Getting Started

The propertyestimator currently exists as two key components:

  • a client object which the user can use to request the estimation of data sets of physical properties.

  • a server object which accepts requests from a client and performs the estimations.

Warning

These instructions are still a work in progress, and may not run as expected.

Creating an Estimator Server

The PropertyEstimatorServer class creates objects that handle property estimation of all of the properties in a dataset given a set.

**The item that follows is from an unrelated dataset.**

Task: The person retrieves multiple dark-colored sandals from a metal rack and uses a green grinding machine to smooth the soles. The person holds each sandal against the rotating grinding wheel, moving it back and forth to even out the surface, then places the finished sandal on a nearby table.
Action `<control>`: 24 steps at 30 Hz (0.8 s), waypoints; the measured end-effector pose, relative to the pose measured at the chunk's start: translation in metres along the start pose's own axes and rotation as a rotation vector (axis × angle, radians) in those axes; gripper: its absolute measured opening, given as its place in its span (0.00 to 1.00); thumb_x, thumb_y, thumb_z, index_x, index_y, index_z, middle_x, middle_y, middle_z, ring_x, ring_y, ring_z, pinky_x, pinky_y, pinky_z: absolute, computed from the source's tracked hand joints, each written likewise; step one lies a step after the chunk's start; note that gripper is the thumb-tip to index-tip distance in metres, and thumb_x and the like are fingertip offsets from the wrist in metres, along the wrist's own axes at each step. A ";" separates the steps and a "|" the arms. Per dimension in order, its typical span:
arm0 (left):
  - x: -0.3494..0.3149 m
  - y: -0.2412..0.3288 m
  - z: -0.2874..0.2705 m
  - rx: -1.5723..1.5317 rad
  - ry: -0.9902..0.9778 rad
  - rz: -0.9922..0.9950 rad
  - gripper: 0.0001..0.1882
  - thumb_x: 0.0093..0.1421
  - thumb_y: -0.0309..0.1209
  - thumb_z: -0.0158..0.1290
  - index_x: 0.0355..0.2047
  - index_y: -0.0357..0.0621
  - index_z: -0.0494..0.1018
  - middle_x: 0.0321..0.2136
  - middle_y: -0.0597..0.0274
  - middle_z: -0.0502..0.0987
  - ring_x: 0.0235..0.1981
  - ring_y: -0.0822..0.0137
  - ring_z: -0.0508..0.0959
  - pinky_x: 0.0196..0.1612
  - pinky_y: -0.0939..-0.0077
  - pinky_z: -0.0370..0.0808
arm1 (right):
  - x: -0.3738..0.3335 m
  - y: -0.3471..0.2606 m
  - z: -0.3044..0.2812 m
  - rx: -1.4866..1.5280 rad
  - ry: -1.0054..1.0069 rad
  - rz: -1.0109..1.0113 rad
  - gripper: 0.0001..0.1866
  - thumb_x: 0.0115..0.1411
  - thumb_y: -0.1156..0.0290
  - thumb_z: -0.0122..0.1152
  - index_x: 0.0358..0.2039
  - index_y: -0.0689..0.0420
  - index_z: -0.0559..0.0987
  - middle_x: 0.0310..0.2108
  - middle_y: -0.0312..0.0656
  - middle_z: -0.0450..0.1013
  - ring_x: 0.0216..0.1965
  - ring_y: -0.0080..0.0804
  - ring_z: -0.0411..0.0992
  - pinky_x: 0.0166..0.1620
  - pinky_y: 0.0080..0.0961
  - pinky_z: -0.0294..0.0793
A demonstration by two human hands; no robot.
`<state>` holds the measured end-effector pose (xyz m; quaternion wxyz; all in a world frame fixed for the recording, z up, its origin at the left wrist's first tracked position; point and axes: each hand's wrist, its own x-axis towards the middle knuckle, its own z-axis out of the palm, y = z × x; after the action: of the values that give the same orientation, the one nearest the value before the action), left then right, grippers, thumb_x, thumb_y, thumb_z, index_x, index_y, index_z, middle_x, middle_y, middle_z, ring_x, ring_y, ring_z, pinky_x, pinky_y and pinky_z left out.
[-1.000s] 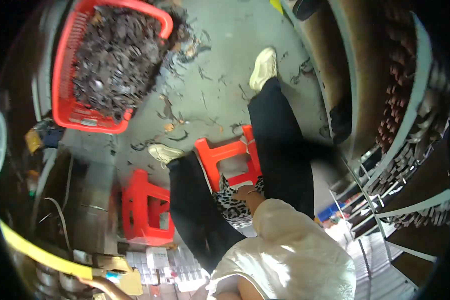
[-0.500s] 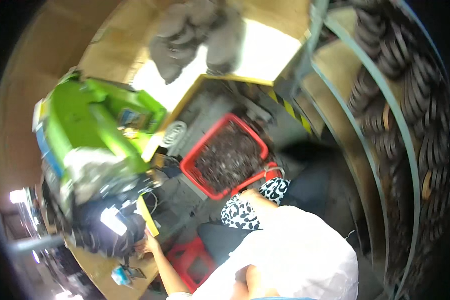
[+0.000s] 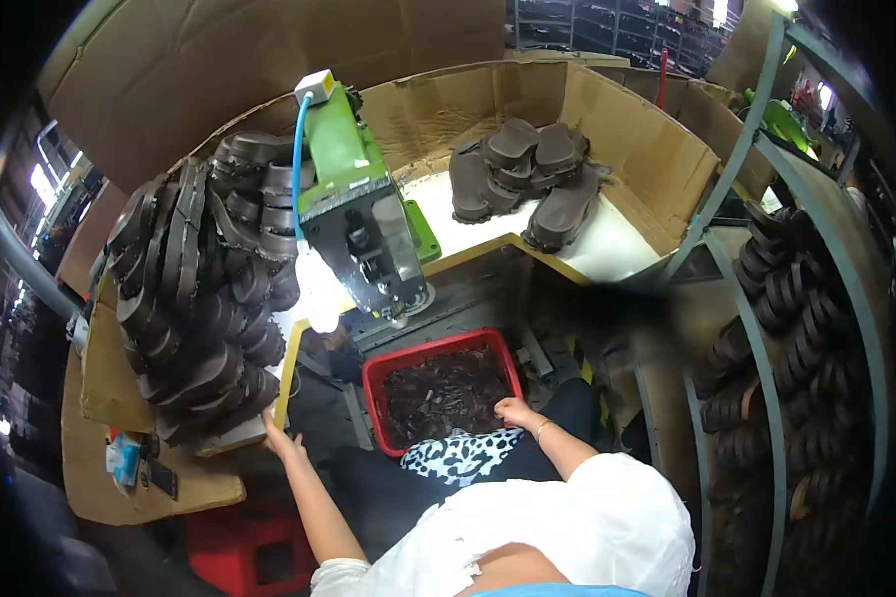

Create the file run_server.py. Tell server to log to file in case of failure:

setup_timestamp_logging()

Create directory structure to store intermediary results:

# Set the name of the directory in which all temporary files
# will be generated.
working_directory = 'working_directory'

# Remove any existing data.
if path.isdir(working_directory):
    shutil.rmtree(working_directory)

Set up a calculation backend. Different backends will take different optional arguments, but here is an example that will launch a backend with a single worker process:

# Create a calculation backend to perform workflow
# calculations on.
calculation_backend = DaskLocalCluster(1)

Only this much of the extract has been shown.